WHAT IS BEING ASKED:
The data below is to be set down again exactly as written.
------ DATA UNDER STUDY ------
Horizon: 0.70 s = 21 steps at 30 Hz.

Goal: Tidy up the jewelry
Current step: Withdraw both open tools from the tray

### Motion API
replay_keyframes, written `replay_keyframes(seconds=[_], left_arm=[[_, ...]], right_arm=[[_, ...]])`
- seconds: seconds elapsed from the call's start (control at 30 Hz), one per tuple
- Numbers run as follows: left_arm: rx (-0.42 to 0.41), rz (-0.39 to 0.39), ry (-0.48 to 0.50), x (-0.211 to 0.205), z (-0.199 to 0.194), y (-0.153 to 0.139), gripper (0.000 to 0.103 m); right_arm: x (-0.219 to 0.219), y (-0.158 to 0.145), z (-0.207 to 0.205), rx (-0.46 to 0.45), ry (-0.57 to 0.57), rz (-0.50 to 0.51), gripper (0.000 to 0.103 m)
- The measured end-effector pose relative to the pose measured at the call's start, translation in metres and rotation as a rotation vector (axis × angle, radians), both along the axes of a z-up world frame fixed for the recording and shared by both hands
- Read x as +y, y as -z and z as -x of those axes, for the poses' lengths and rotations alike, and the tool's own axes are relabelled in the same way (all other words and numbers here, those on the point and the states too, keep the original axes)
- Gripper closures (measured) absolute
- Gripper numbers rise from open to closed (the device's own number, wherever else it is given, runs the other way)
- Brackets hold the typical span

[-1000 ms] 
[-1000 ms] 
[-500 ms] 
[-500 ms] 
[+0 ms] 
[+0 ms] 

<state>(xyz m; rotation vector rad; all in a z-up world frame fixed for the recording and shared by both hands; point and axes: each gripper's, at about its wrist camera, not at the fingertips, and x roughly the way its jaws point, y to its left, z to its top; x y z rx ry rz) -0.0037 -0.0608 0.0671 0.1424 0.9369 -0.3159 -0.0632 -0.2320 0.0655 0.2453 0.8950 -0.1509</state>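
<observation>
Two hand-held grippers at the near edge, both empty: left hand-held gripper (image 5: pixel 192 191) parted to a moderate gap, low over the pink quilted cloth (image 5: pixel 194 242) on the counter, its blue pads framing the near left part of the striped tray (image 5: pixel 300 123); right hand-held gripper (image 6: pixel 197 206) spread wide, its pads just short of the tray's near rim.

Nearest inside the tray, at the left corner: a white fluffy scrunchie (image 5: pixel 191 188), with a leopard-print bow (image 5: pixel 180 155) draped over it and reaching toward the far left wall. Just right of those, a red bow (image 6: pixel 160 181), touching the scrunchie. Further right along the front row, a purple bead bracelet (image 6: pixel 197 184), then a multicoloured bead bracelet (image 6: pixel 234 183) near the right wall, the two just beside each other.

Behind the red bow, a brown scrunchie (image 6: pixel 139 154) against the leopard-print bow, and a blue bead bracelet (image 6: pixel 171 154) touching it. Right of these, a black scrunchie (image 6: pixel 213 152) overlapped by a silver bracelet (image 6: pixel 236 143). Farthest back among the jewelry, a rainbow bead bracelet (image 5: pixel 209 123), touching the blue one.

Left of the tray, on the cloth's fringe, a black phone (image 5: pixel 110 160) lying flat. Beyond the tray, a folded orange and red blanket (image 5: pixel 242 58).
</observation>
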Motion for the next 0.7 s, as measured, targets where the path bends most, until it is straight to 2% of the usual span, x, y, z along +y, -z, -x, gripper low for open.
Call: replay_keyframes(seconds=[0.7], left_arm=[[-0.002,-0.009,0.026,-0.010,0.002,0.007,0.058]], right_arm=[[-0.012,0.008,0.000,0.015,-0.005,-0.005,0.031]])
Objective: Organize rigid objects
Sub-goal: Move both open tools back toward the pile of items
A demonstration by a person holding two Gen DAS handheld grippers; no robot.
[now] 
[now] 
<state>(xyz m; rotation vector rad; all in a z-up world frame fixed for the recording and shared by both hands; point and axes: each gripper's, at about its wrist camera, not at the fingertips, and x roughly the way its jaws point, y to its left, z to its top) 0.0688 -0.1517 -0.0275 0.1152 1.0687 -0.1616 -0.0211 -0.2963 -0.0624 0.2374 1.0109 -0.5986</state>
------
EXERCISE OUTPUT:
Horizon: 0.70 s = 21 steps at 30 Hz.

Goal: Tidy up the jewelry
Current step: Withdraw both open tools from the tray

### Motion API
replay_keyframes, written `replay_keyframes(seconds=[_], left_arm=[[_, ...]], right_arm=[[_, ...]])`
- seconds: seconds elapsed from the call's start (control at 30 Hz), one per tuple
- Numbers run as follows: left_arm: rx (-0.42 to 0.41), rz (-0.39 to 0.39), ry (-0.48 to 0.50), x (-0.211 to 0.205), z (-0.199 to 0.194), y (-0.153 to 0.139), gripper (0.000 to 0.103 m); right_arm: x (-0.219 to 0.219), y (-0.158 to 0.145), z (-0.207 to 0.205), rx (-0.46 to 0.45), ry (-0.57 to 0.57), rz (-0.50 to 0.51), gripper (0.000 to 0.103 m)
- The measured end-effector pose relative to the pose measured at the call's start, translation in metres and rotation as a rotation vector (axis × angle, radians), both along the axes of a z-up world frame fixed for the recording and shared by both hands
- Read x as +y, y as -z and z as -x of those axes, for the poses' lengths and rotations alike, and the tool's own axes are relabelled in the same way (all other words and numbers here, those on the point and the states too, keep the original axes)
- Gripper closures (measured) absolute
- Gripper numbers rise from open to closed (the device's own number, wherever else it is given, runs the other way)
- Brackets hold the typical span

[-1000 ms] 
[-1000 ms] 
[-500 ms] 
[-500 ms] 
[+0 ms] 
[+0 ms] 

<state>(xyz m; rotation vector rad; all in a z-up world frame fixed for the recording and shared by both hands; point and axes: each gripper's, at about its wrist camera, not at the fingertips, and x roughly the way its jaws point, y to its left, z to its top; x y z rx ry rz) -0.0037 -0.0608 0.0671 0.1424 0.9369 -0.3159 -0.0632 -0.2320 0.0655 0.2453 0.8950 -0.1509</state>
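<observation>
Two hand-held grippers at the near edge, both empty: left hand-held gripper (image 5: pixel 192 191) parted to a moderate gap, low over the pink quilted cloth (image 5: pixel 194 242) on the counter, its blue pads framing the near left part of the striped tray (image 5: pixel 300 123); right hand-held gripper (image 6: pixel 197 206) spread wide, its pads just short of the tray's near rim.

Nearest inside the tray, at the left corner: a white fluffy scrunchie (image 5: pixel 191 188), with a leopard-print bow (image 5: pixel 180 155) draped over it and reaching toward the far left wall. Just right of those, a red bow (image 6: pixel 160 181), touching the scrunchie. Further right along the front row, a purple bead bracelet (image 6: pixel 197 184), then a multicoloured bead bracelet (image 6: pixel 234 183) near the right wall, the two just beside each other.

Behind the red bow, a brown scrunchie (image 6: pixel 139 154) against the leopard-print bow, and a blue bead bracelet (image 6: pixel 171 154) touching it. Right of these, a black scrunchie (image 6: pixel 213 152) overlapped by a silver bracelet (image 6: pixel 236 143). Farthest back among the jewelry, a rainbow bead bracelet (image 5: pixel 209 123), touching the blue one.

Left of the tray, on the cloth's fringe, a black phone (image 5: pixel 110 160) lying flat. Beyond the tray, a folded orange and red blanket (image 5: pixel 242 58).
</observation>
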Motion for the next 0.7 s, as measured, targets where the path bends most, until it is straight to 2% of the usual span, x, y, z along +y, -z, -x, gripper low for open.
Call: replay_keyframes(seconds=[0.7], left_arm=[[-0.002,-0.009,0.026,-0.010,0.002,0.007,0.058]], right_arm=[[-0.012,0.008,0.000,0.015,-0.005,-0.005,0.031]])
Objective: Organize rigid objects
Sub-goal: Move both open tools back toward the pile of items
A demonstration by a person holding two Gen DAS handheld grippers; no robot.
[now] 
[now] 
<state>(xyz m; rotation vector rad; all in a z-up world frame fixed for the recording and shared by both hands; point and axes: each gripper's, at about its wrist camera, not at the fingertips, and x roughly the way its jaws point, y to its left, z to its top) 0.0688 -0.1517 -0.0275 0.1152 1.0687 -0.1616 -0.0211 -0.2963 -0.0624 0.2374 1.0109 -0.5986</state>

This is the complete answer.